In the years following Operation Desert Storm, military strategists debated the best way to destroy such “hardened” and deeply buried targets, knowing full well that attacks on subterranean bunkers or weapons stockpiles would face uncertain chances of success. Worse, they could inadvertently disperse any buried chemical or biological agents into the surrounding areas-with lethal effect.
One solution that defense strategists discussed would be to deploy earth-penetrating nuclear warheads with reduced explosive yields.
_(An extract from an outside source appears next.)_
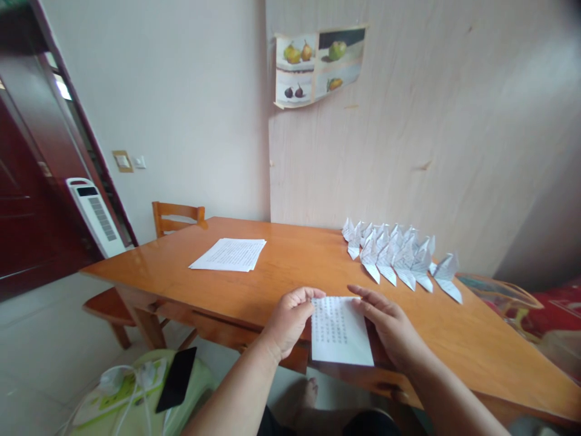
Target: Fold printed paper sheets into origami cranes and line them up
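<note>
Between my two hands, at the table's front edge, is a sheet of paper (pixel 342 333) with rows of printed characters on its upper part and a blank lower part. My left hand (pixel 293 318) pinches its upper left edge between thumb and fingers. At the upper right edge, my right hand (pixel 385 321) holds it with the thumb on top and the fingers stretched behind. Folded paper figures (pixel 403 257) with printed text stand in rows at the right of the table. A stack of printed sheets (pixel 228 254) lies flat at the left.
The wooden table (pixel 290 254) reaches back to the wall. A wooden chair (pixel 179 215) stands behind its left end. Lower left, a black phone (pixel 177 379) and a power strip (pixel 120 393) with cables rest on a pale green stool (pixel 200 381).
</note>
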Demonstrator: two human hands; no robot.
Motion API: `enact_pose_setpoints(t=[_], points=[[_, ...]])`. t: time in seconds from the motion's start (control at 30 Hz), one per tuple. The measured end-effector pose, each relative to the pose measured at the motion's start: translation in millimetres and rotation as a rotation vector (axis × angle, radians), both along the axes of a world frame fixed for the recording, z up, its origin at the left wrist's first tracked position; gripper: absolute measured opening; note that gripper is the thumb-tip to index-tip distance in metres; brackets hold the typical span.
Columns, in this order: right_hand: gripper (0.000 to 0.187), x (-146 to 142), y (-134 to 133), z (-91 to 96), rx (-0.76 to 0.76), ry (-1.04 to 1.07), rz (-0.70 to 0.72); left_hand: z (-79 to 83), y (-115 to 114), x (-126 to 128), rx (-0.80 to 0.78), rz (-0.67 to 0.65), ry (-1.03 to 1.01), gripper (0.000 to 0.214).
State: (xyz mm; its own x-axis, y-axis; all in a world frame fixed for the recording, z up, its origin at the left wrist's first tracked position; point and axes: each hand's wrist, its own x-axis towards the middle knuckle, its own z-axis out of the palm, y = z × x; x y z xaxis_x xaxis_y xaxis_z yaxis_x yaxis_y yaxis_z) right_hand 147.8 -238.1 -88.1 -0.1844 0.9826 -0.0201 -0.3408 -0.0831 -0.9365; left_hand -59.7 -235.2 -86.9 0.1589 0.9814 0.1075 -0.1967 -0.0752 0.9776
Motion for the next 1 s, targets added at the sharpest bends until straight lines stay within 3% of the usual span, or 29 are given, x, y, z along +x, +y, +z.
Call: enact_pose_setpoints(t=[0.07,0.17,0.33,0.5,0.63,0.77,1.0], points=[[0.037,1,2,-3.6,0.006,-0.022,-0.005,2.4,-2,1,-0.011,-0.036,-0.043,0.035],[0.031,3,6,-8.8,0.063,-0.033,-0.122,5.4,-3,2,-0.02,-0.09,-0.116,0.05],[0.042,7,13,-11.7,0.119,-0.021,-0.269,5.9,-3,2,0.021,-0.112,-0.108,0.049],[0.034,8,12,-11.0,0.163,-0.064,-0.23,0.8,2,3,0.025,0.044,-0.155,0.035],[0.024,7,7,-6.2,0.189,-0.125,-0.16,-0.3,5,-1,0.004,0.132,-0.313,0.029],[0.016,6,3,-1.1,0.212,-0.176,-0.109,0.1,7,-4,-0.051,0.144,-0.421,0.029],[0.02,6,4,-1.2,0.223,-0.221,-0.113,1.0,6,-3,-0.069,0.148,-0.438,0.029]])
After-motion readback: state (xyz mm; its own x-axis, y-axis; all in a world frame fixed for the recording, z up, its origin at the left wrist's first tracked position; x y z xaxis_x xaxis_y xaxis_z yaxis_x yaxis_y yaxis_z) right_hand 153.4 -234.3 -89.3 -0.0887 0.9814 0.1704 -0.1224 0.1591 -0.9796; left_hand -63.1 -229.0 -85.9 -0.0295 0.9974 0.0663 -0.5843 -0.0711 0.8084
The specialized munitions would burrow a short way into the ground before detonating, thereby increasing their destructiveness and, it was hoped, reducing the release of radioactive fallout. In principle, the heat and radiation from the explosion could also destroy chemical and biological agents.
For the past two years, debate has again raged over these weapons. But lost in the frenzy has been adequate discussion of whether the military advantages of these weapons can offset their political and diplomatic liabilities. Non-nuclear alternatives to these technologies may well be able to achieve most, if not all, of the same ends with far less incidental risk-not just political and human, but military as well.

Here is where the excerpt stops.